• _TASK INSTRUCTIONS_: Starting with the line containing "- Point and" and going on through the line containing "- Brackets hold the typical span", return the lines of the data below exactly, and only those.

━━━━━ DATASET EXTRACT ━━━━━

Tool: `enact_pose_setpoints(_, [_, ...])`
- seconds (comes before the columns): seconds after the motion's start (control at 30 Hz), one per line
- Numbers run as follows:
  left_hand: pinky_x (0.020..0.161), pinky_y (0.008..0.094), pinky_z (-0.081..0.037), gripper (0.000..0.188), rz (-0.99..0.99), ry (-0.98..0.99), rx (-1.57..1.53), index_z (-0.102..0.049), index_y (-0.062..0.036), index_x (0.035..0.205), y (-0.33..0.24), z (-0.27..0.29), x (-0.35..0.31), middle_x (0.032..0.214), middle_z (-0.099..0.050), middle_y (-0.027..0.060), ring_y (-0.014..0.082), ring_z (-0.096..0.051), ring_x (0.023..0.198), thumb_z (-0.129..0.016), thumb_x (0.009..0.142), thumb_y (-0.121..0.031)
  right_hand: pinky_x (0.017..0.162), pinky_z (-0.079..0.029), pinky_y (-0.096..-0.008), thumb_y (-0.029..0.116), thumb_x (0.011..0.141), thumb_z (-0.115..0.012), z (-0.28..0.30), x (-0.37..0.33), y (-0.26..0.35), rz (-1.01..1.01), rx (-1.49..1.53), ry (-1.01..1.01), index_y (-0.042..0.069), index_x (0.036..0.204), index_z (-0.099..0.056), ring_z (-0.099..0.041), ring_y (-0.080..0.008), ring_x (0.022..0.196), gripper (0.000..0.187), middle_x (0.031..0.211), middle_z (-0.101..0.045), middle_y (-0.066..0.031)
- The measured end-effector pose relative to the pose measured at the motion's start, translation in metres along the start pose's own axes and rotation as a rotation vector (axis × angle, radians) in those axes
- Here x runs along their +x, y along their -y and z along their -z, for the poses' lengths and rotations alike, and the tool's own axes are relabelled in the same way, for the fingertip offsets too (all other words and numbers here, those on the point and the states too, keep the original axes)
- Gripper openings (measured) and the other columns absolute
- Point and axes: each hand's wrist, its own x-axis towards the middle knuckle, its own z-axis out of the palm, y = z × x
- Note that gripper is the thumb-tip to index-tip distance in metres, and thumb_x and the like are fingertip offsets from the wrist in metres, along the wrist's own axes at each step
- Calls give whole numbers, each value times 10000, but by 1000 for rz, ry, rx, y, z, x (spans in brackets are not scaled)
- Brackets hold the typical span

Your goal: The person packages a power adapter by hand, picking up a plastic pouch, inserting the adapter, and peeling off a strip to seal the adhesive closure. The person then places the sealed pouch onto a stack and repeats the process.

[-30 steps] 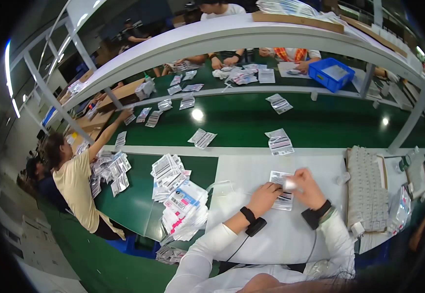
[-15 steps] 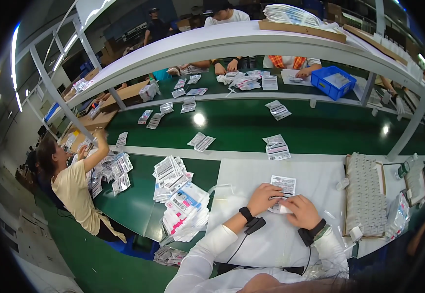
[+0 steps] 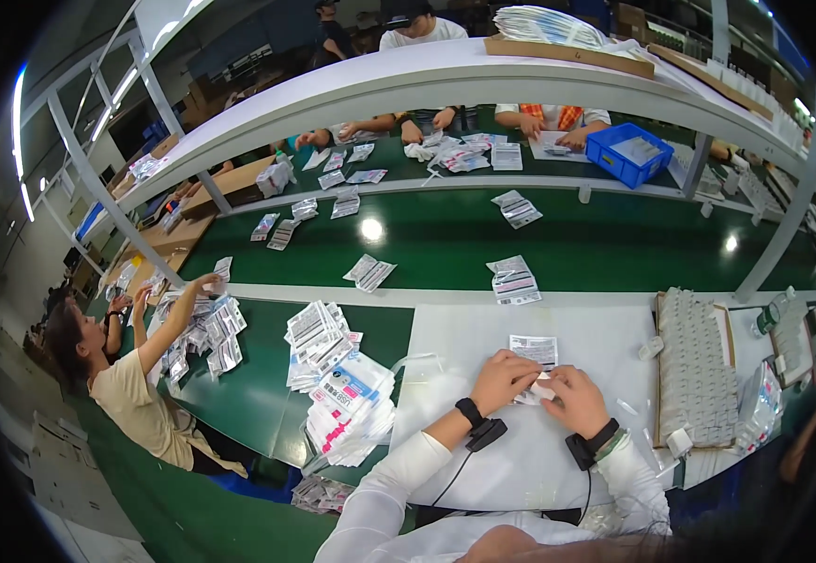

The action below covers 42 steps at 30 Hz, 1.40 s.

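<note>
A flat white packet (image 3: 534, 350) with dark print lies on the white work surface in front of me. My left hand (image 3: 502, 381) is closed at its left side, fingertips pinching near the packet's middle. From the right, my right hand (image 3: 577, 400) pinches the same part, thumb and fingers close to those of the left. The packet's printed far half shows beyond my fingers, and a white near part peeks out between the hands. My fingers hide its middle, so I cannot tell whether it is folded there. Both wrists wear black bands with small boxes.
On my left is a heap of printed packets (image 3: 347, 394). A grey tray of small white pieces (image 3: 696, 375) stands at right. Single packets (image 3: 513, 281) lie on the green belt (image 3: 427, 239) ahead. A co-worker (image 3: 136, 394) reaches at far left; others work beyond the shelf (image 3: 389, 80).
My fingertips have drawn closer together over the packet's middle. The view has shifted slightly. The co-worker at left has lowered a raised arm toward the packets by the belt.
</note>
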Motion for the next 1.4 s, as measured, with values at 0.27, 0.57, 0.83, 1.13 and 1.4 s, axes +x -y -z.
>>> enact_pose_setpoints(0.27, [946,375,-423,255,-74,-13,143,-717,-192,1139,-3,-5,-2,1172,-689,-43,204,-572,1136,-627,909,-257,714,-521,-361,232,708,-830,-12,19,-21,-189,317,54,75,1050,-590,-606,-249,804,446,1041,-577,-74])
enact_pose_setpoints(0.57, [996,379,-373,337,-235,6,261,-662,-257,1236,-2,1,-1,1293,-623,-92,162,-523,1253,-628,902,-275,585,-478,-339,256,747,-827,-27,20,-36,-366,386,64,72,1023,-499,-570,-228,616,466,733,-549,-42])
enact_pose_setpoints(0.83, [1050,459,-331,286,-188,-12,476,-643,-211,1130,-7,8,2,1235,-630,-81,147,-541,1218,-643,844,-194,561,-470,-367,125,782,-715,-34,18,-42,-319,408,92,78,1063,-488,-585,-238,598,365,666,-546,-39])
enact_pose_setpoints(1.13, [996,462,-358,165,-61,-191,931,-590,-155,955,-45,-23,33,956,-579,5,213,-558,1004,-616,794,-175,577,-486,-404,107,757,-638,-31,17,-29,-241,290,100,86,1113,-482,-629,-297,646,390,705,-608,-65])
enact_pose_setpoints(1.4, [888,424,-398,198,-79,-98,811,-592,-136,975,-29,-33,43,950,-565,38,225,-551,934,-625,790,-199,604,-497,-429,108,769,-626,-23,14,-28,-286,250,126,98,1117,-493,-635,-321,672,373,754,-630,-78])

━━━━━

• _WRITTEN SOLUTION_:
- Point and axes: each hand's wrist, its own x-axis towards the middle knuckle, its own z-axis out of the palm, y = z × x
- Note that gripper is the thumb-tip to index-tip distance in metres, and thumb_x and the like are fingertip offsets from the wrist in metres, along the wrist's own axes at each step
- Calls give whole numbers, each value times 10000, but by 1000 for rz, ry, rx, y, z, x (spans in brackets are not scaled)
- Brackets hold the typical span

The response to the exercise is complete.